FUSE 10Yr Follow-Up Report Initial Findings

Aidala, Angela A.; Yomogida, Maiko; McAllister, William

The Frequent User Service Enhancement (FUSE) demonstration project brought together Corrections and other NYC public agencies, the Corporation for Supportive Housing, reentry advocates, and local housing providers to address complex needs of individuals with multiple experiences of incarceration and homelessness. Evaluation by Columbia researchers (Aidala et al. 2013) found that supportive housing significantly improved participants’ lives, reducing their (re)admissions and time spent in jail and homeless shelters, and use of crisis health services. Service use reductions resulted in significantly lower costs for government and for society as a whole. Results have inspired multiple jurisdictions throughout the US to launch similar efforts.

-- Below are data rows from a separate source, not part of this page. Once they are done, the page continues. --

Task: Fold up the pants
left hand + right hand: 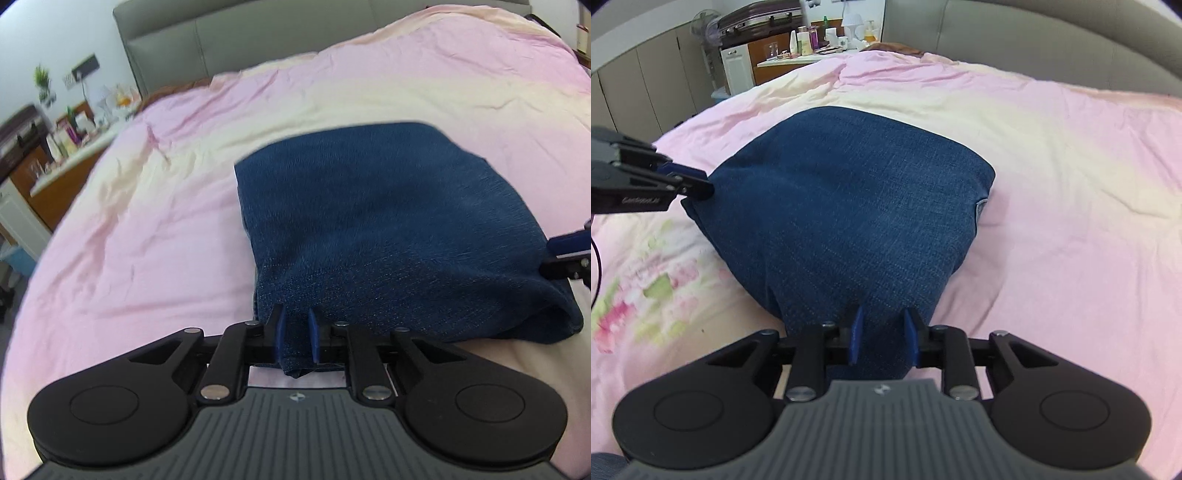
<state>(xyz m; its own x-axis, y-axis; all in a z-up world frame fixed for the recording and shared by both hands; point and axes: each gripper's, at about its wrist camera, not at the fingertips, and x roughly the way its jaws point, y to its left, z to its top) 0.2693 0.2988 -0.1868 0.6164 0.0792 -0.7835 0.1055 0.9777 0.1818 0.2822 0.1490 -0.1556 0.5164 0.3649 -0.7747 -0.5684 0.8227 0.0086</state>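
Note:
A pair of dark blue denim pants (369, 221) lies folded into a thick block on the pink bedspread (147, 229). My left gripper (294, 325) is shut on the near left corner of the pants, with a fold of denim pinched between its blue pads. In the right wrist view the pants (849, 192) fill the middle, and my right gripper (883, 321) is shut on their near edge, denim filling the gap between its pads. Each gripper shows in the other's view: the right gripper (569, 254) at the pants' right edge, the left gripper (690, 184) at their left corner.
A grey padded headboard (221, 40) stands behind the bed. A cluttered bedside counter (74, 144) with bottles and a plant sits at the left. The right wrist view shows the counter (812, 44), a suitcase (761, 18) and grey cupboards (646, 81).

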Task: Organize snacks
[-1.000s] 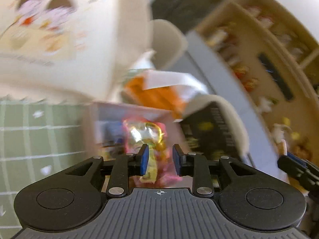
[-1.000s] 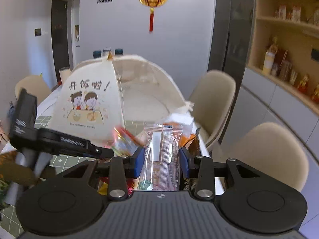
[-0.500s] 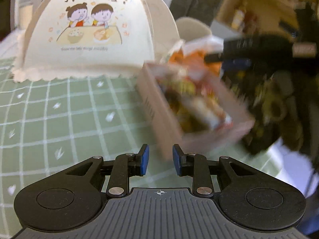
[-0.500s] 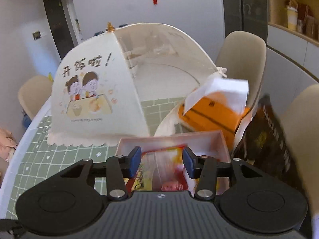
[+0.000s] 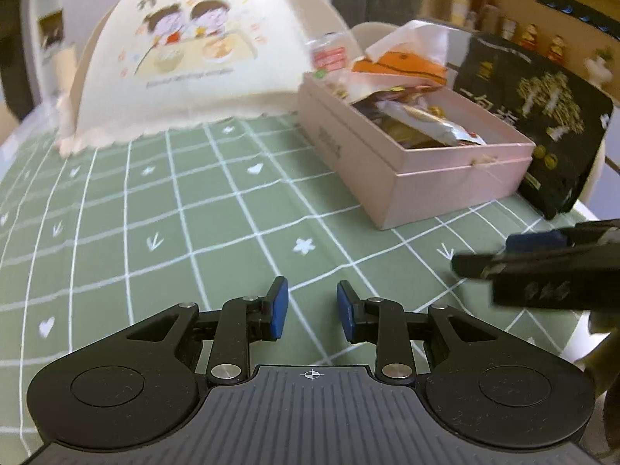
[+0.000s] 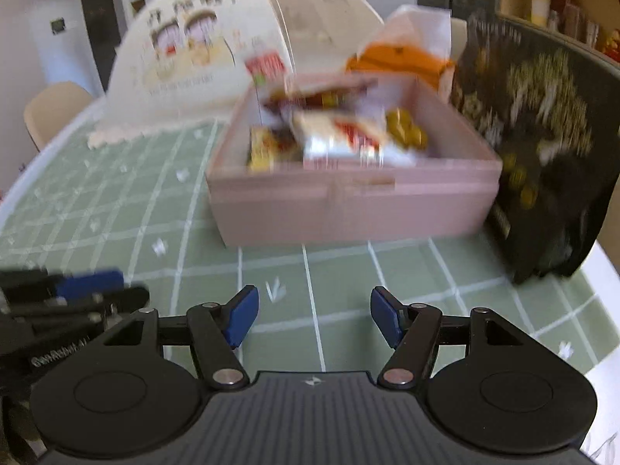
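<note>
Both claws spread, empty, low over green cloth point(image 5: 162, 209): left gripper point(image 5: 309, 312), right gripper point(image 6: 313, 317). Snacks point(image 6: 333, 135) piled in pink box point(image 6: 348, 201). Next pick: approach w/ jaws wide, avoid black bag point(image 6: 542, 147).

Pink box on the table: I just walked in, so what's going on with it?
A person holding two tongs is sorting snacks. The pink box already holds several snack packets. Both the left tongs and right tongs are open and empty above the green tablecloth. A black bag stands beside the box.
</note>
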`<state>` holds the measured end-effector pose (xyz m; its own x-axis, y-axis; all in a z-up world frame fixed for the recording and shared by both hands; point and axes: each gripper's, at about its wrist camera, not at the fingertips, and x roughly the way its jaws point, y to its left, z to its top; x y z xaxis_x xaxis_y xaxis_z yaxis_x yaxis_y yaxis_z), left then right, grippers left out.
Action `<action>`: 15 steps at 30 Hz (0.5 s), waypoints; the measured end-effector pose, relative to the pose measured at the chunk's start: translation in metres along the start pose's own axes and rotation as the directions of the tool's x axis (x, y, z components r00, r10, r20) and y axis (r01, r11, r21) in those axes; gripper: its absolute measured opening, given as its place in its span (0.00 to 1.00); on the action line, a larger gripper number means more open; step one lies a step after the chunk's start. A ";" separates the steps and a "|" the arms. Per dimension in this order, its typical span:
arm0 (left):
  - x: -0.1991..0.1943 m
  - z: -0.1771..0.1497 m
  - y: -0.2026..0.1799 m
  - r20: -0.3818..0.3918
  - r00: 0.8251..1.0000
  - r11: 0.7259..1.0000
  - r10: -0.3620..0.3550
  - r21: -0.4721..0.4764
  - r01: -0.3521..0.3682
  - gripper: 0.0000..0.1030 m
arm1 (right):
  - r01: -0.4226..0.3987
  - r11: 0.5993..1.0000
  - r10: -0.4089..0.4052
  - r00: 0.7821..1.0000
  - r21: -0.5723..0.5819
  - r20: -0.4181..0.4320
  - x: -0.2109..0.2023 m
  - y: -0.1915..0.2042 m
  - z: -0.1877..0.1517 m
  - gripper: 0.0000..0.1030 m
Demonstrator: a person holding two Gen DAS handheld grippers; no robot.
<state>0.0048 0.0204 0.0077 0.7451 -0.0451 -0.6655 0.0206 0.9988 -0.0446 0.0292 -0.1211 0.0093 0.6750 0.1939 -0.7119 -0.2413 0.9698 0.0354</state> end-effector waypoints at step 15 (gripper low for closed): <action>0.004 -0.009 -0.017 0.101 0.993 0.998 0.059 0.020 -0.061 0.31 | 0.165 0.982 -0.174 0.978 0.088 0.114 0.005 0.004 -0.022 1.00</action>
<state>0.0016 0.0031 -0.0004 0.8083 0.0162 -0.5885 -0.0121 0.9999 0.0108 0.0170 -0.1194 -0.0095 0.7818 0.0374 -0.6224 -0.0641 0.9977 -0.0206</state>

This is the initial report of findings from the FUSE 10YR Follow-Up Study which presents a unique opportunity to examine the role of stable housing as a critical component of successful community reentry, not simply in the short term but considering impacts over the life course. A mixed methods approach has analyzed longitudinal trajectories among multiple life domains –incarceration, housing, and health – analyzing inter-dependencies and policy and institutional contexts. This initial report presents results based on analysis of matched jail and administrative data sets using sequence analysis statistical techniques. Phase two will conduct in-person interviews with FUSE participants to better understand the role of stable housing to improve life outcomes among individuals narrowed by criminal justice involvement, and mechanisms by which housing makes a difference.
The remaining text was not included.